RECORDED INFORMATION:
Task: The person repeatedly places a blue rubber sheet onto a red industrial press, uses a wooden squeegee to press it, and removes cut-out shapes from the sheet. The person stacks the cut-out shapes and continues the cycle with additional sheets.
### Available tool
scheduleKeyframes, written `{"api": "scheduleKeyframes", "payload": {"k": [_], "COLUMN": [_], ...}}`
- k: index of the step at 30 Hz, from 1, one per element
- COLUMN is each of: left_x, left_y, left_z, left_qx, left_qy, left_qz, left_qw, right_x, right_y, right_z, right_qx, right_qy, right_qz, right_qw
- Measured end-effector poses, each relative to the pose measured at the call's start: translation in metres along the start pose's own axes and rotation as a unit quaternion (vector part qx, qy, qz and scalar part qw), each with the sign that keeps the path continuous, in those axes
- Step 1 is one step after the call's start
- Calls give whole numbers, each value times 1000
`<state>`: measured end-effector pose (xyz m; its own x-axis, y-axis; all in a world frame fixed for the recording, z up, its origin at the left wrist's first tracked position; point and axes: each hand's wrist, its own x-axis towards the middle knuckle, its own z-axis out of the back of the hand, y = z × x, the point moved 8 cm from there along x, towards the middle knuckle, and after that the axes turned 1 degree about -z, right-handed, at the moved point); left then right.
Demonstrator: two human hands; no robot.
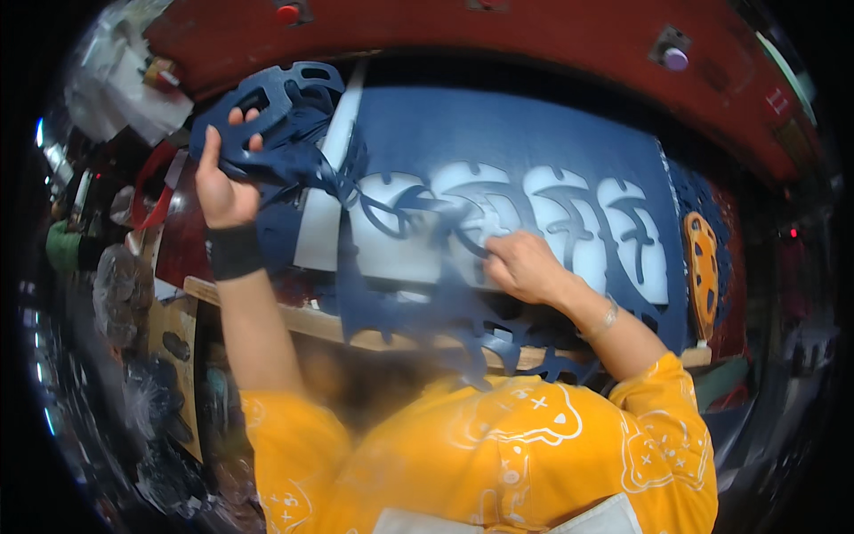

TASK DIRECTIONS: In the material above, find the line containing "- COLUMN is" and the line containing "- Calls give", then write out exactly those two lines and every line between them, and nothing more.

WORKED SOLUTION:
- COLUMN is each of: left_x, left_y, left_z, left_qx, left_qy, left_qz, left_qw, right_x, right_y, right_z, right_qx, right_qy, right_qz, right_qw
- Measured end-effector poses, each relative to the pose measured at the call's start: translation in metres along the start pose's own axes and rotation as a unit quaternion (vector part qx, qy, qz and scalar part qw), each with the sign that keeps the path continuous, in those axes
- Step 1 is one step after the call's start
- Calls give whole numbers, each value times 1000

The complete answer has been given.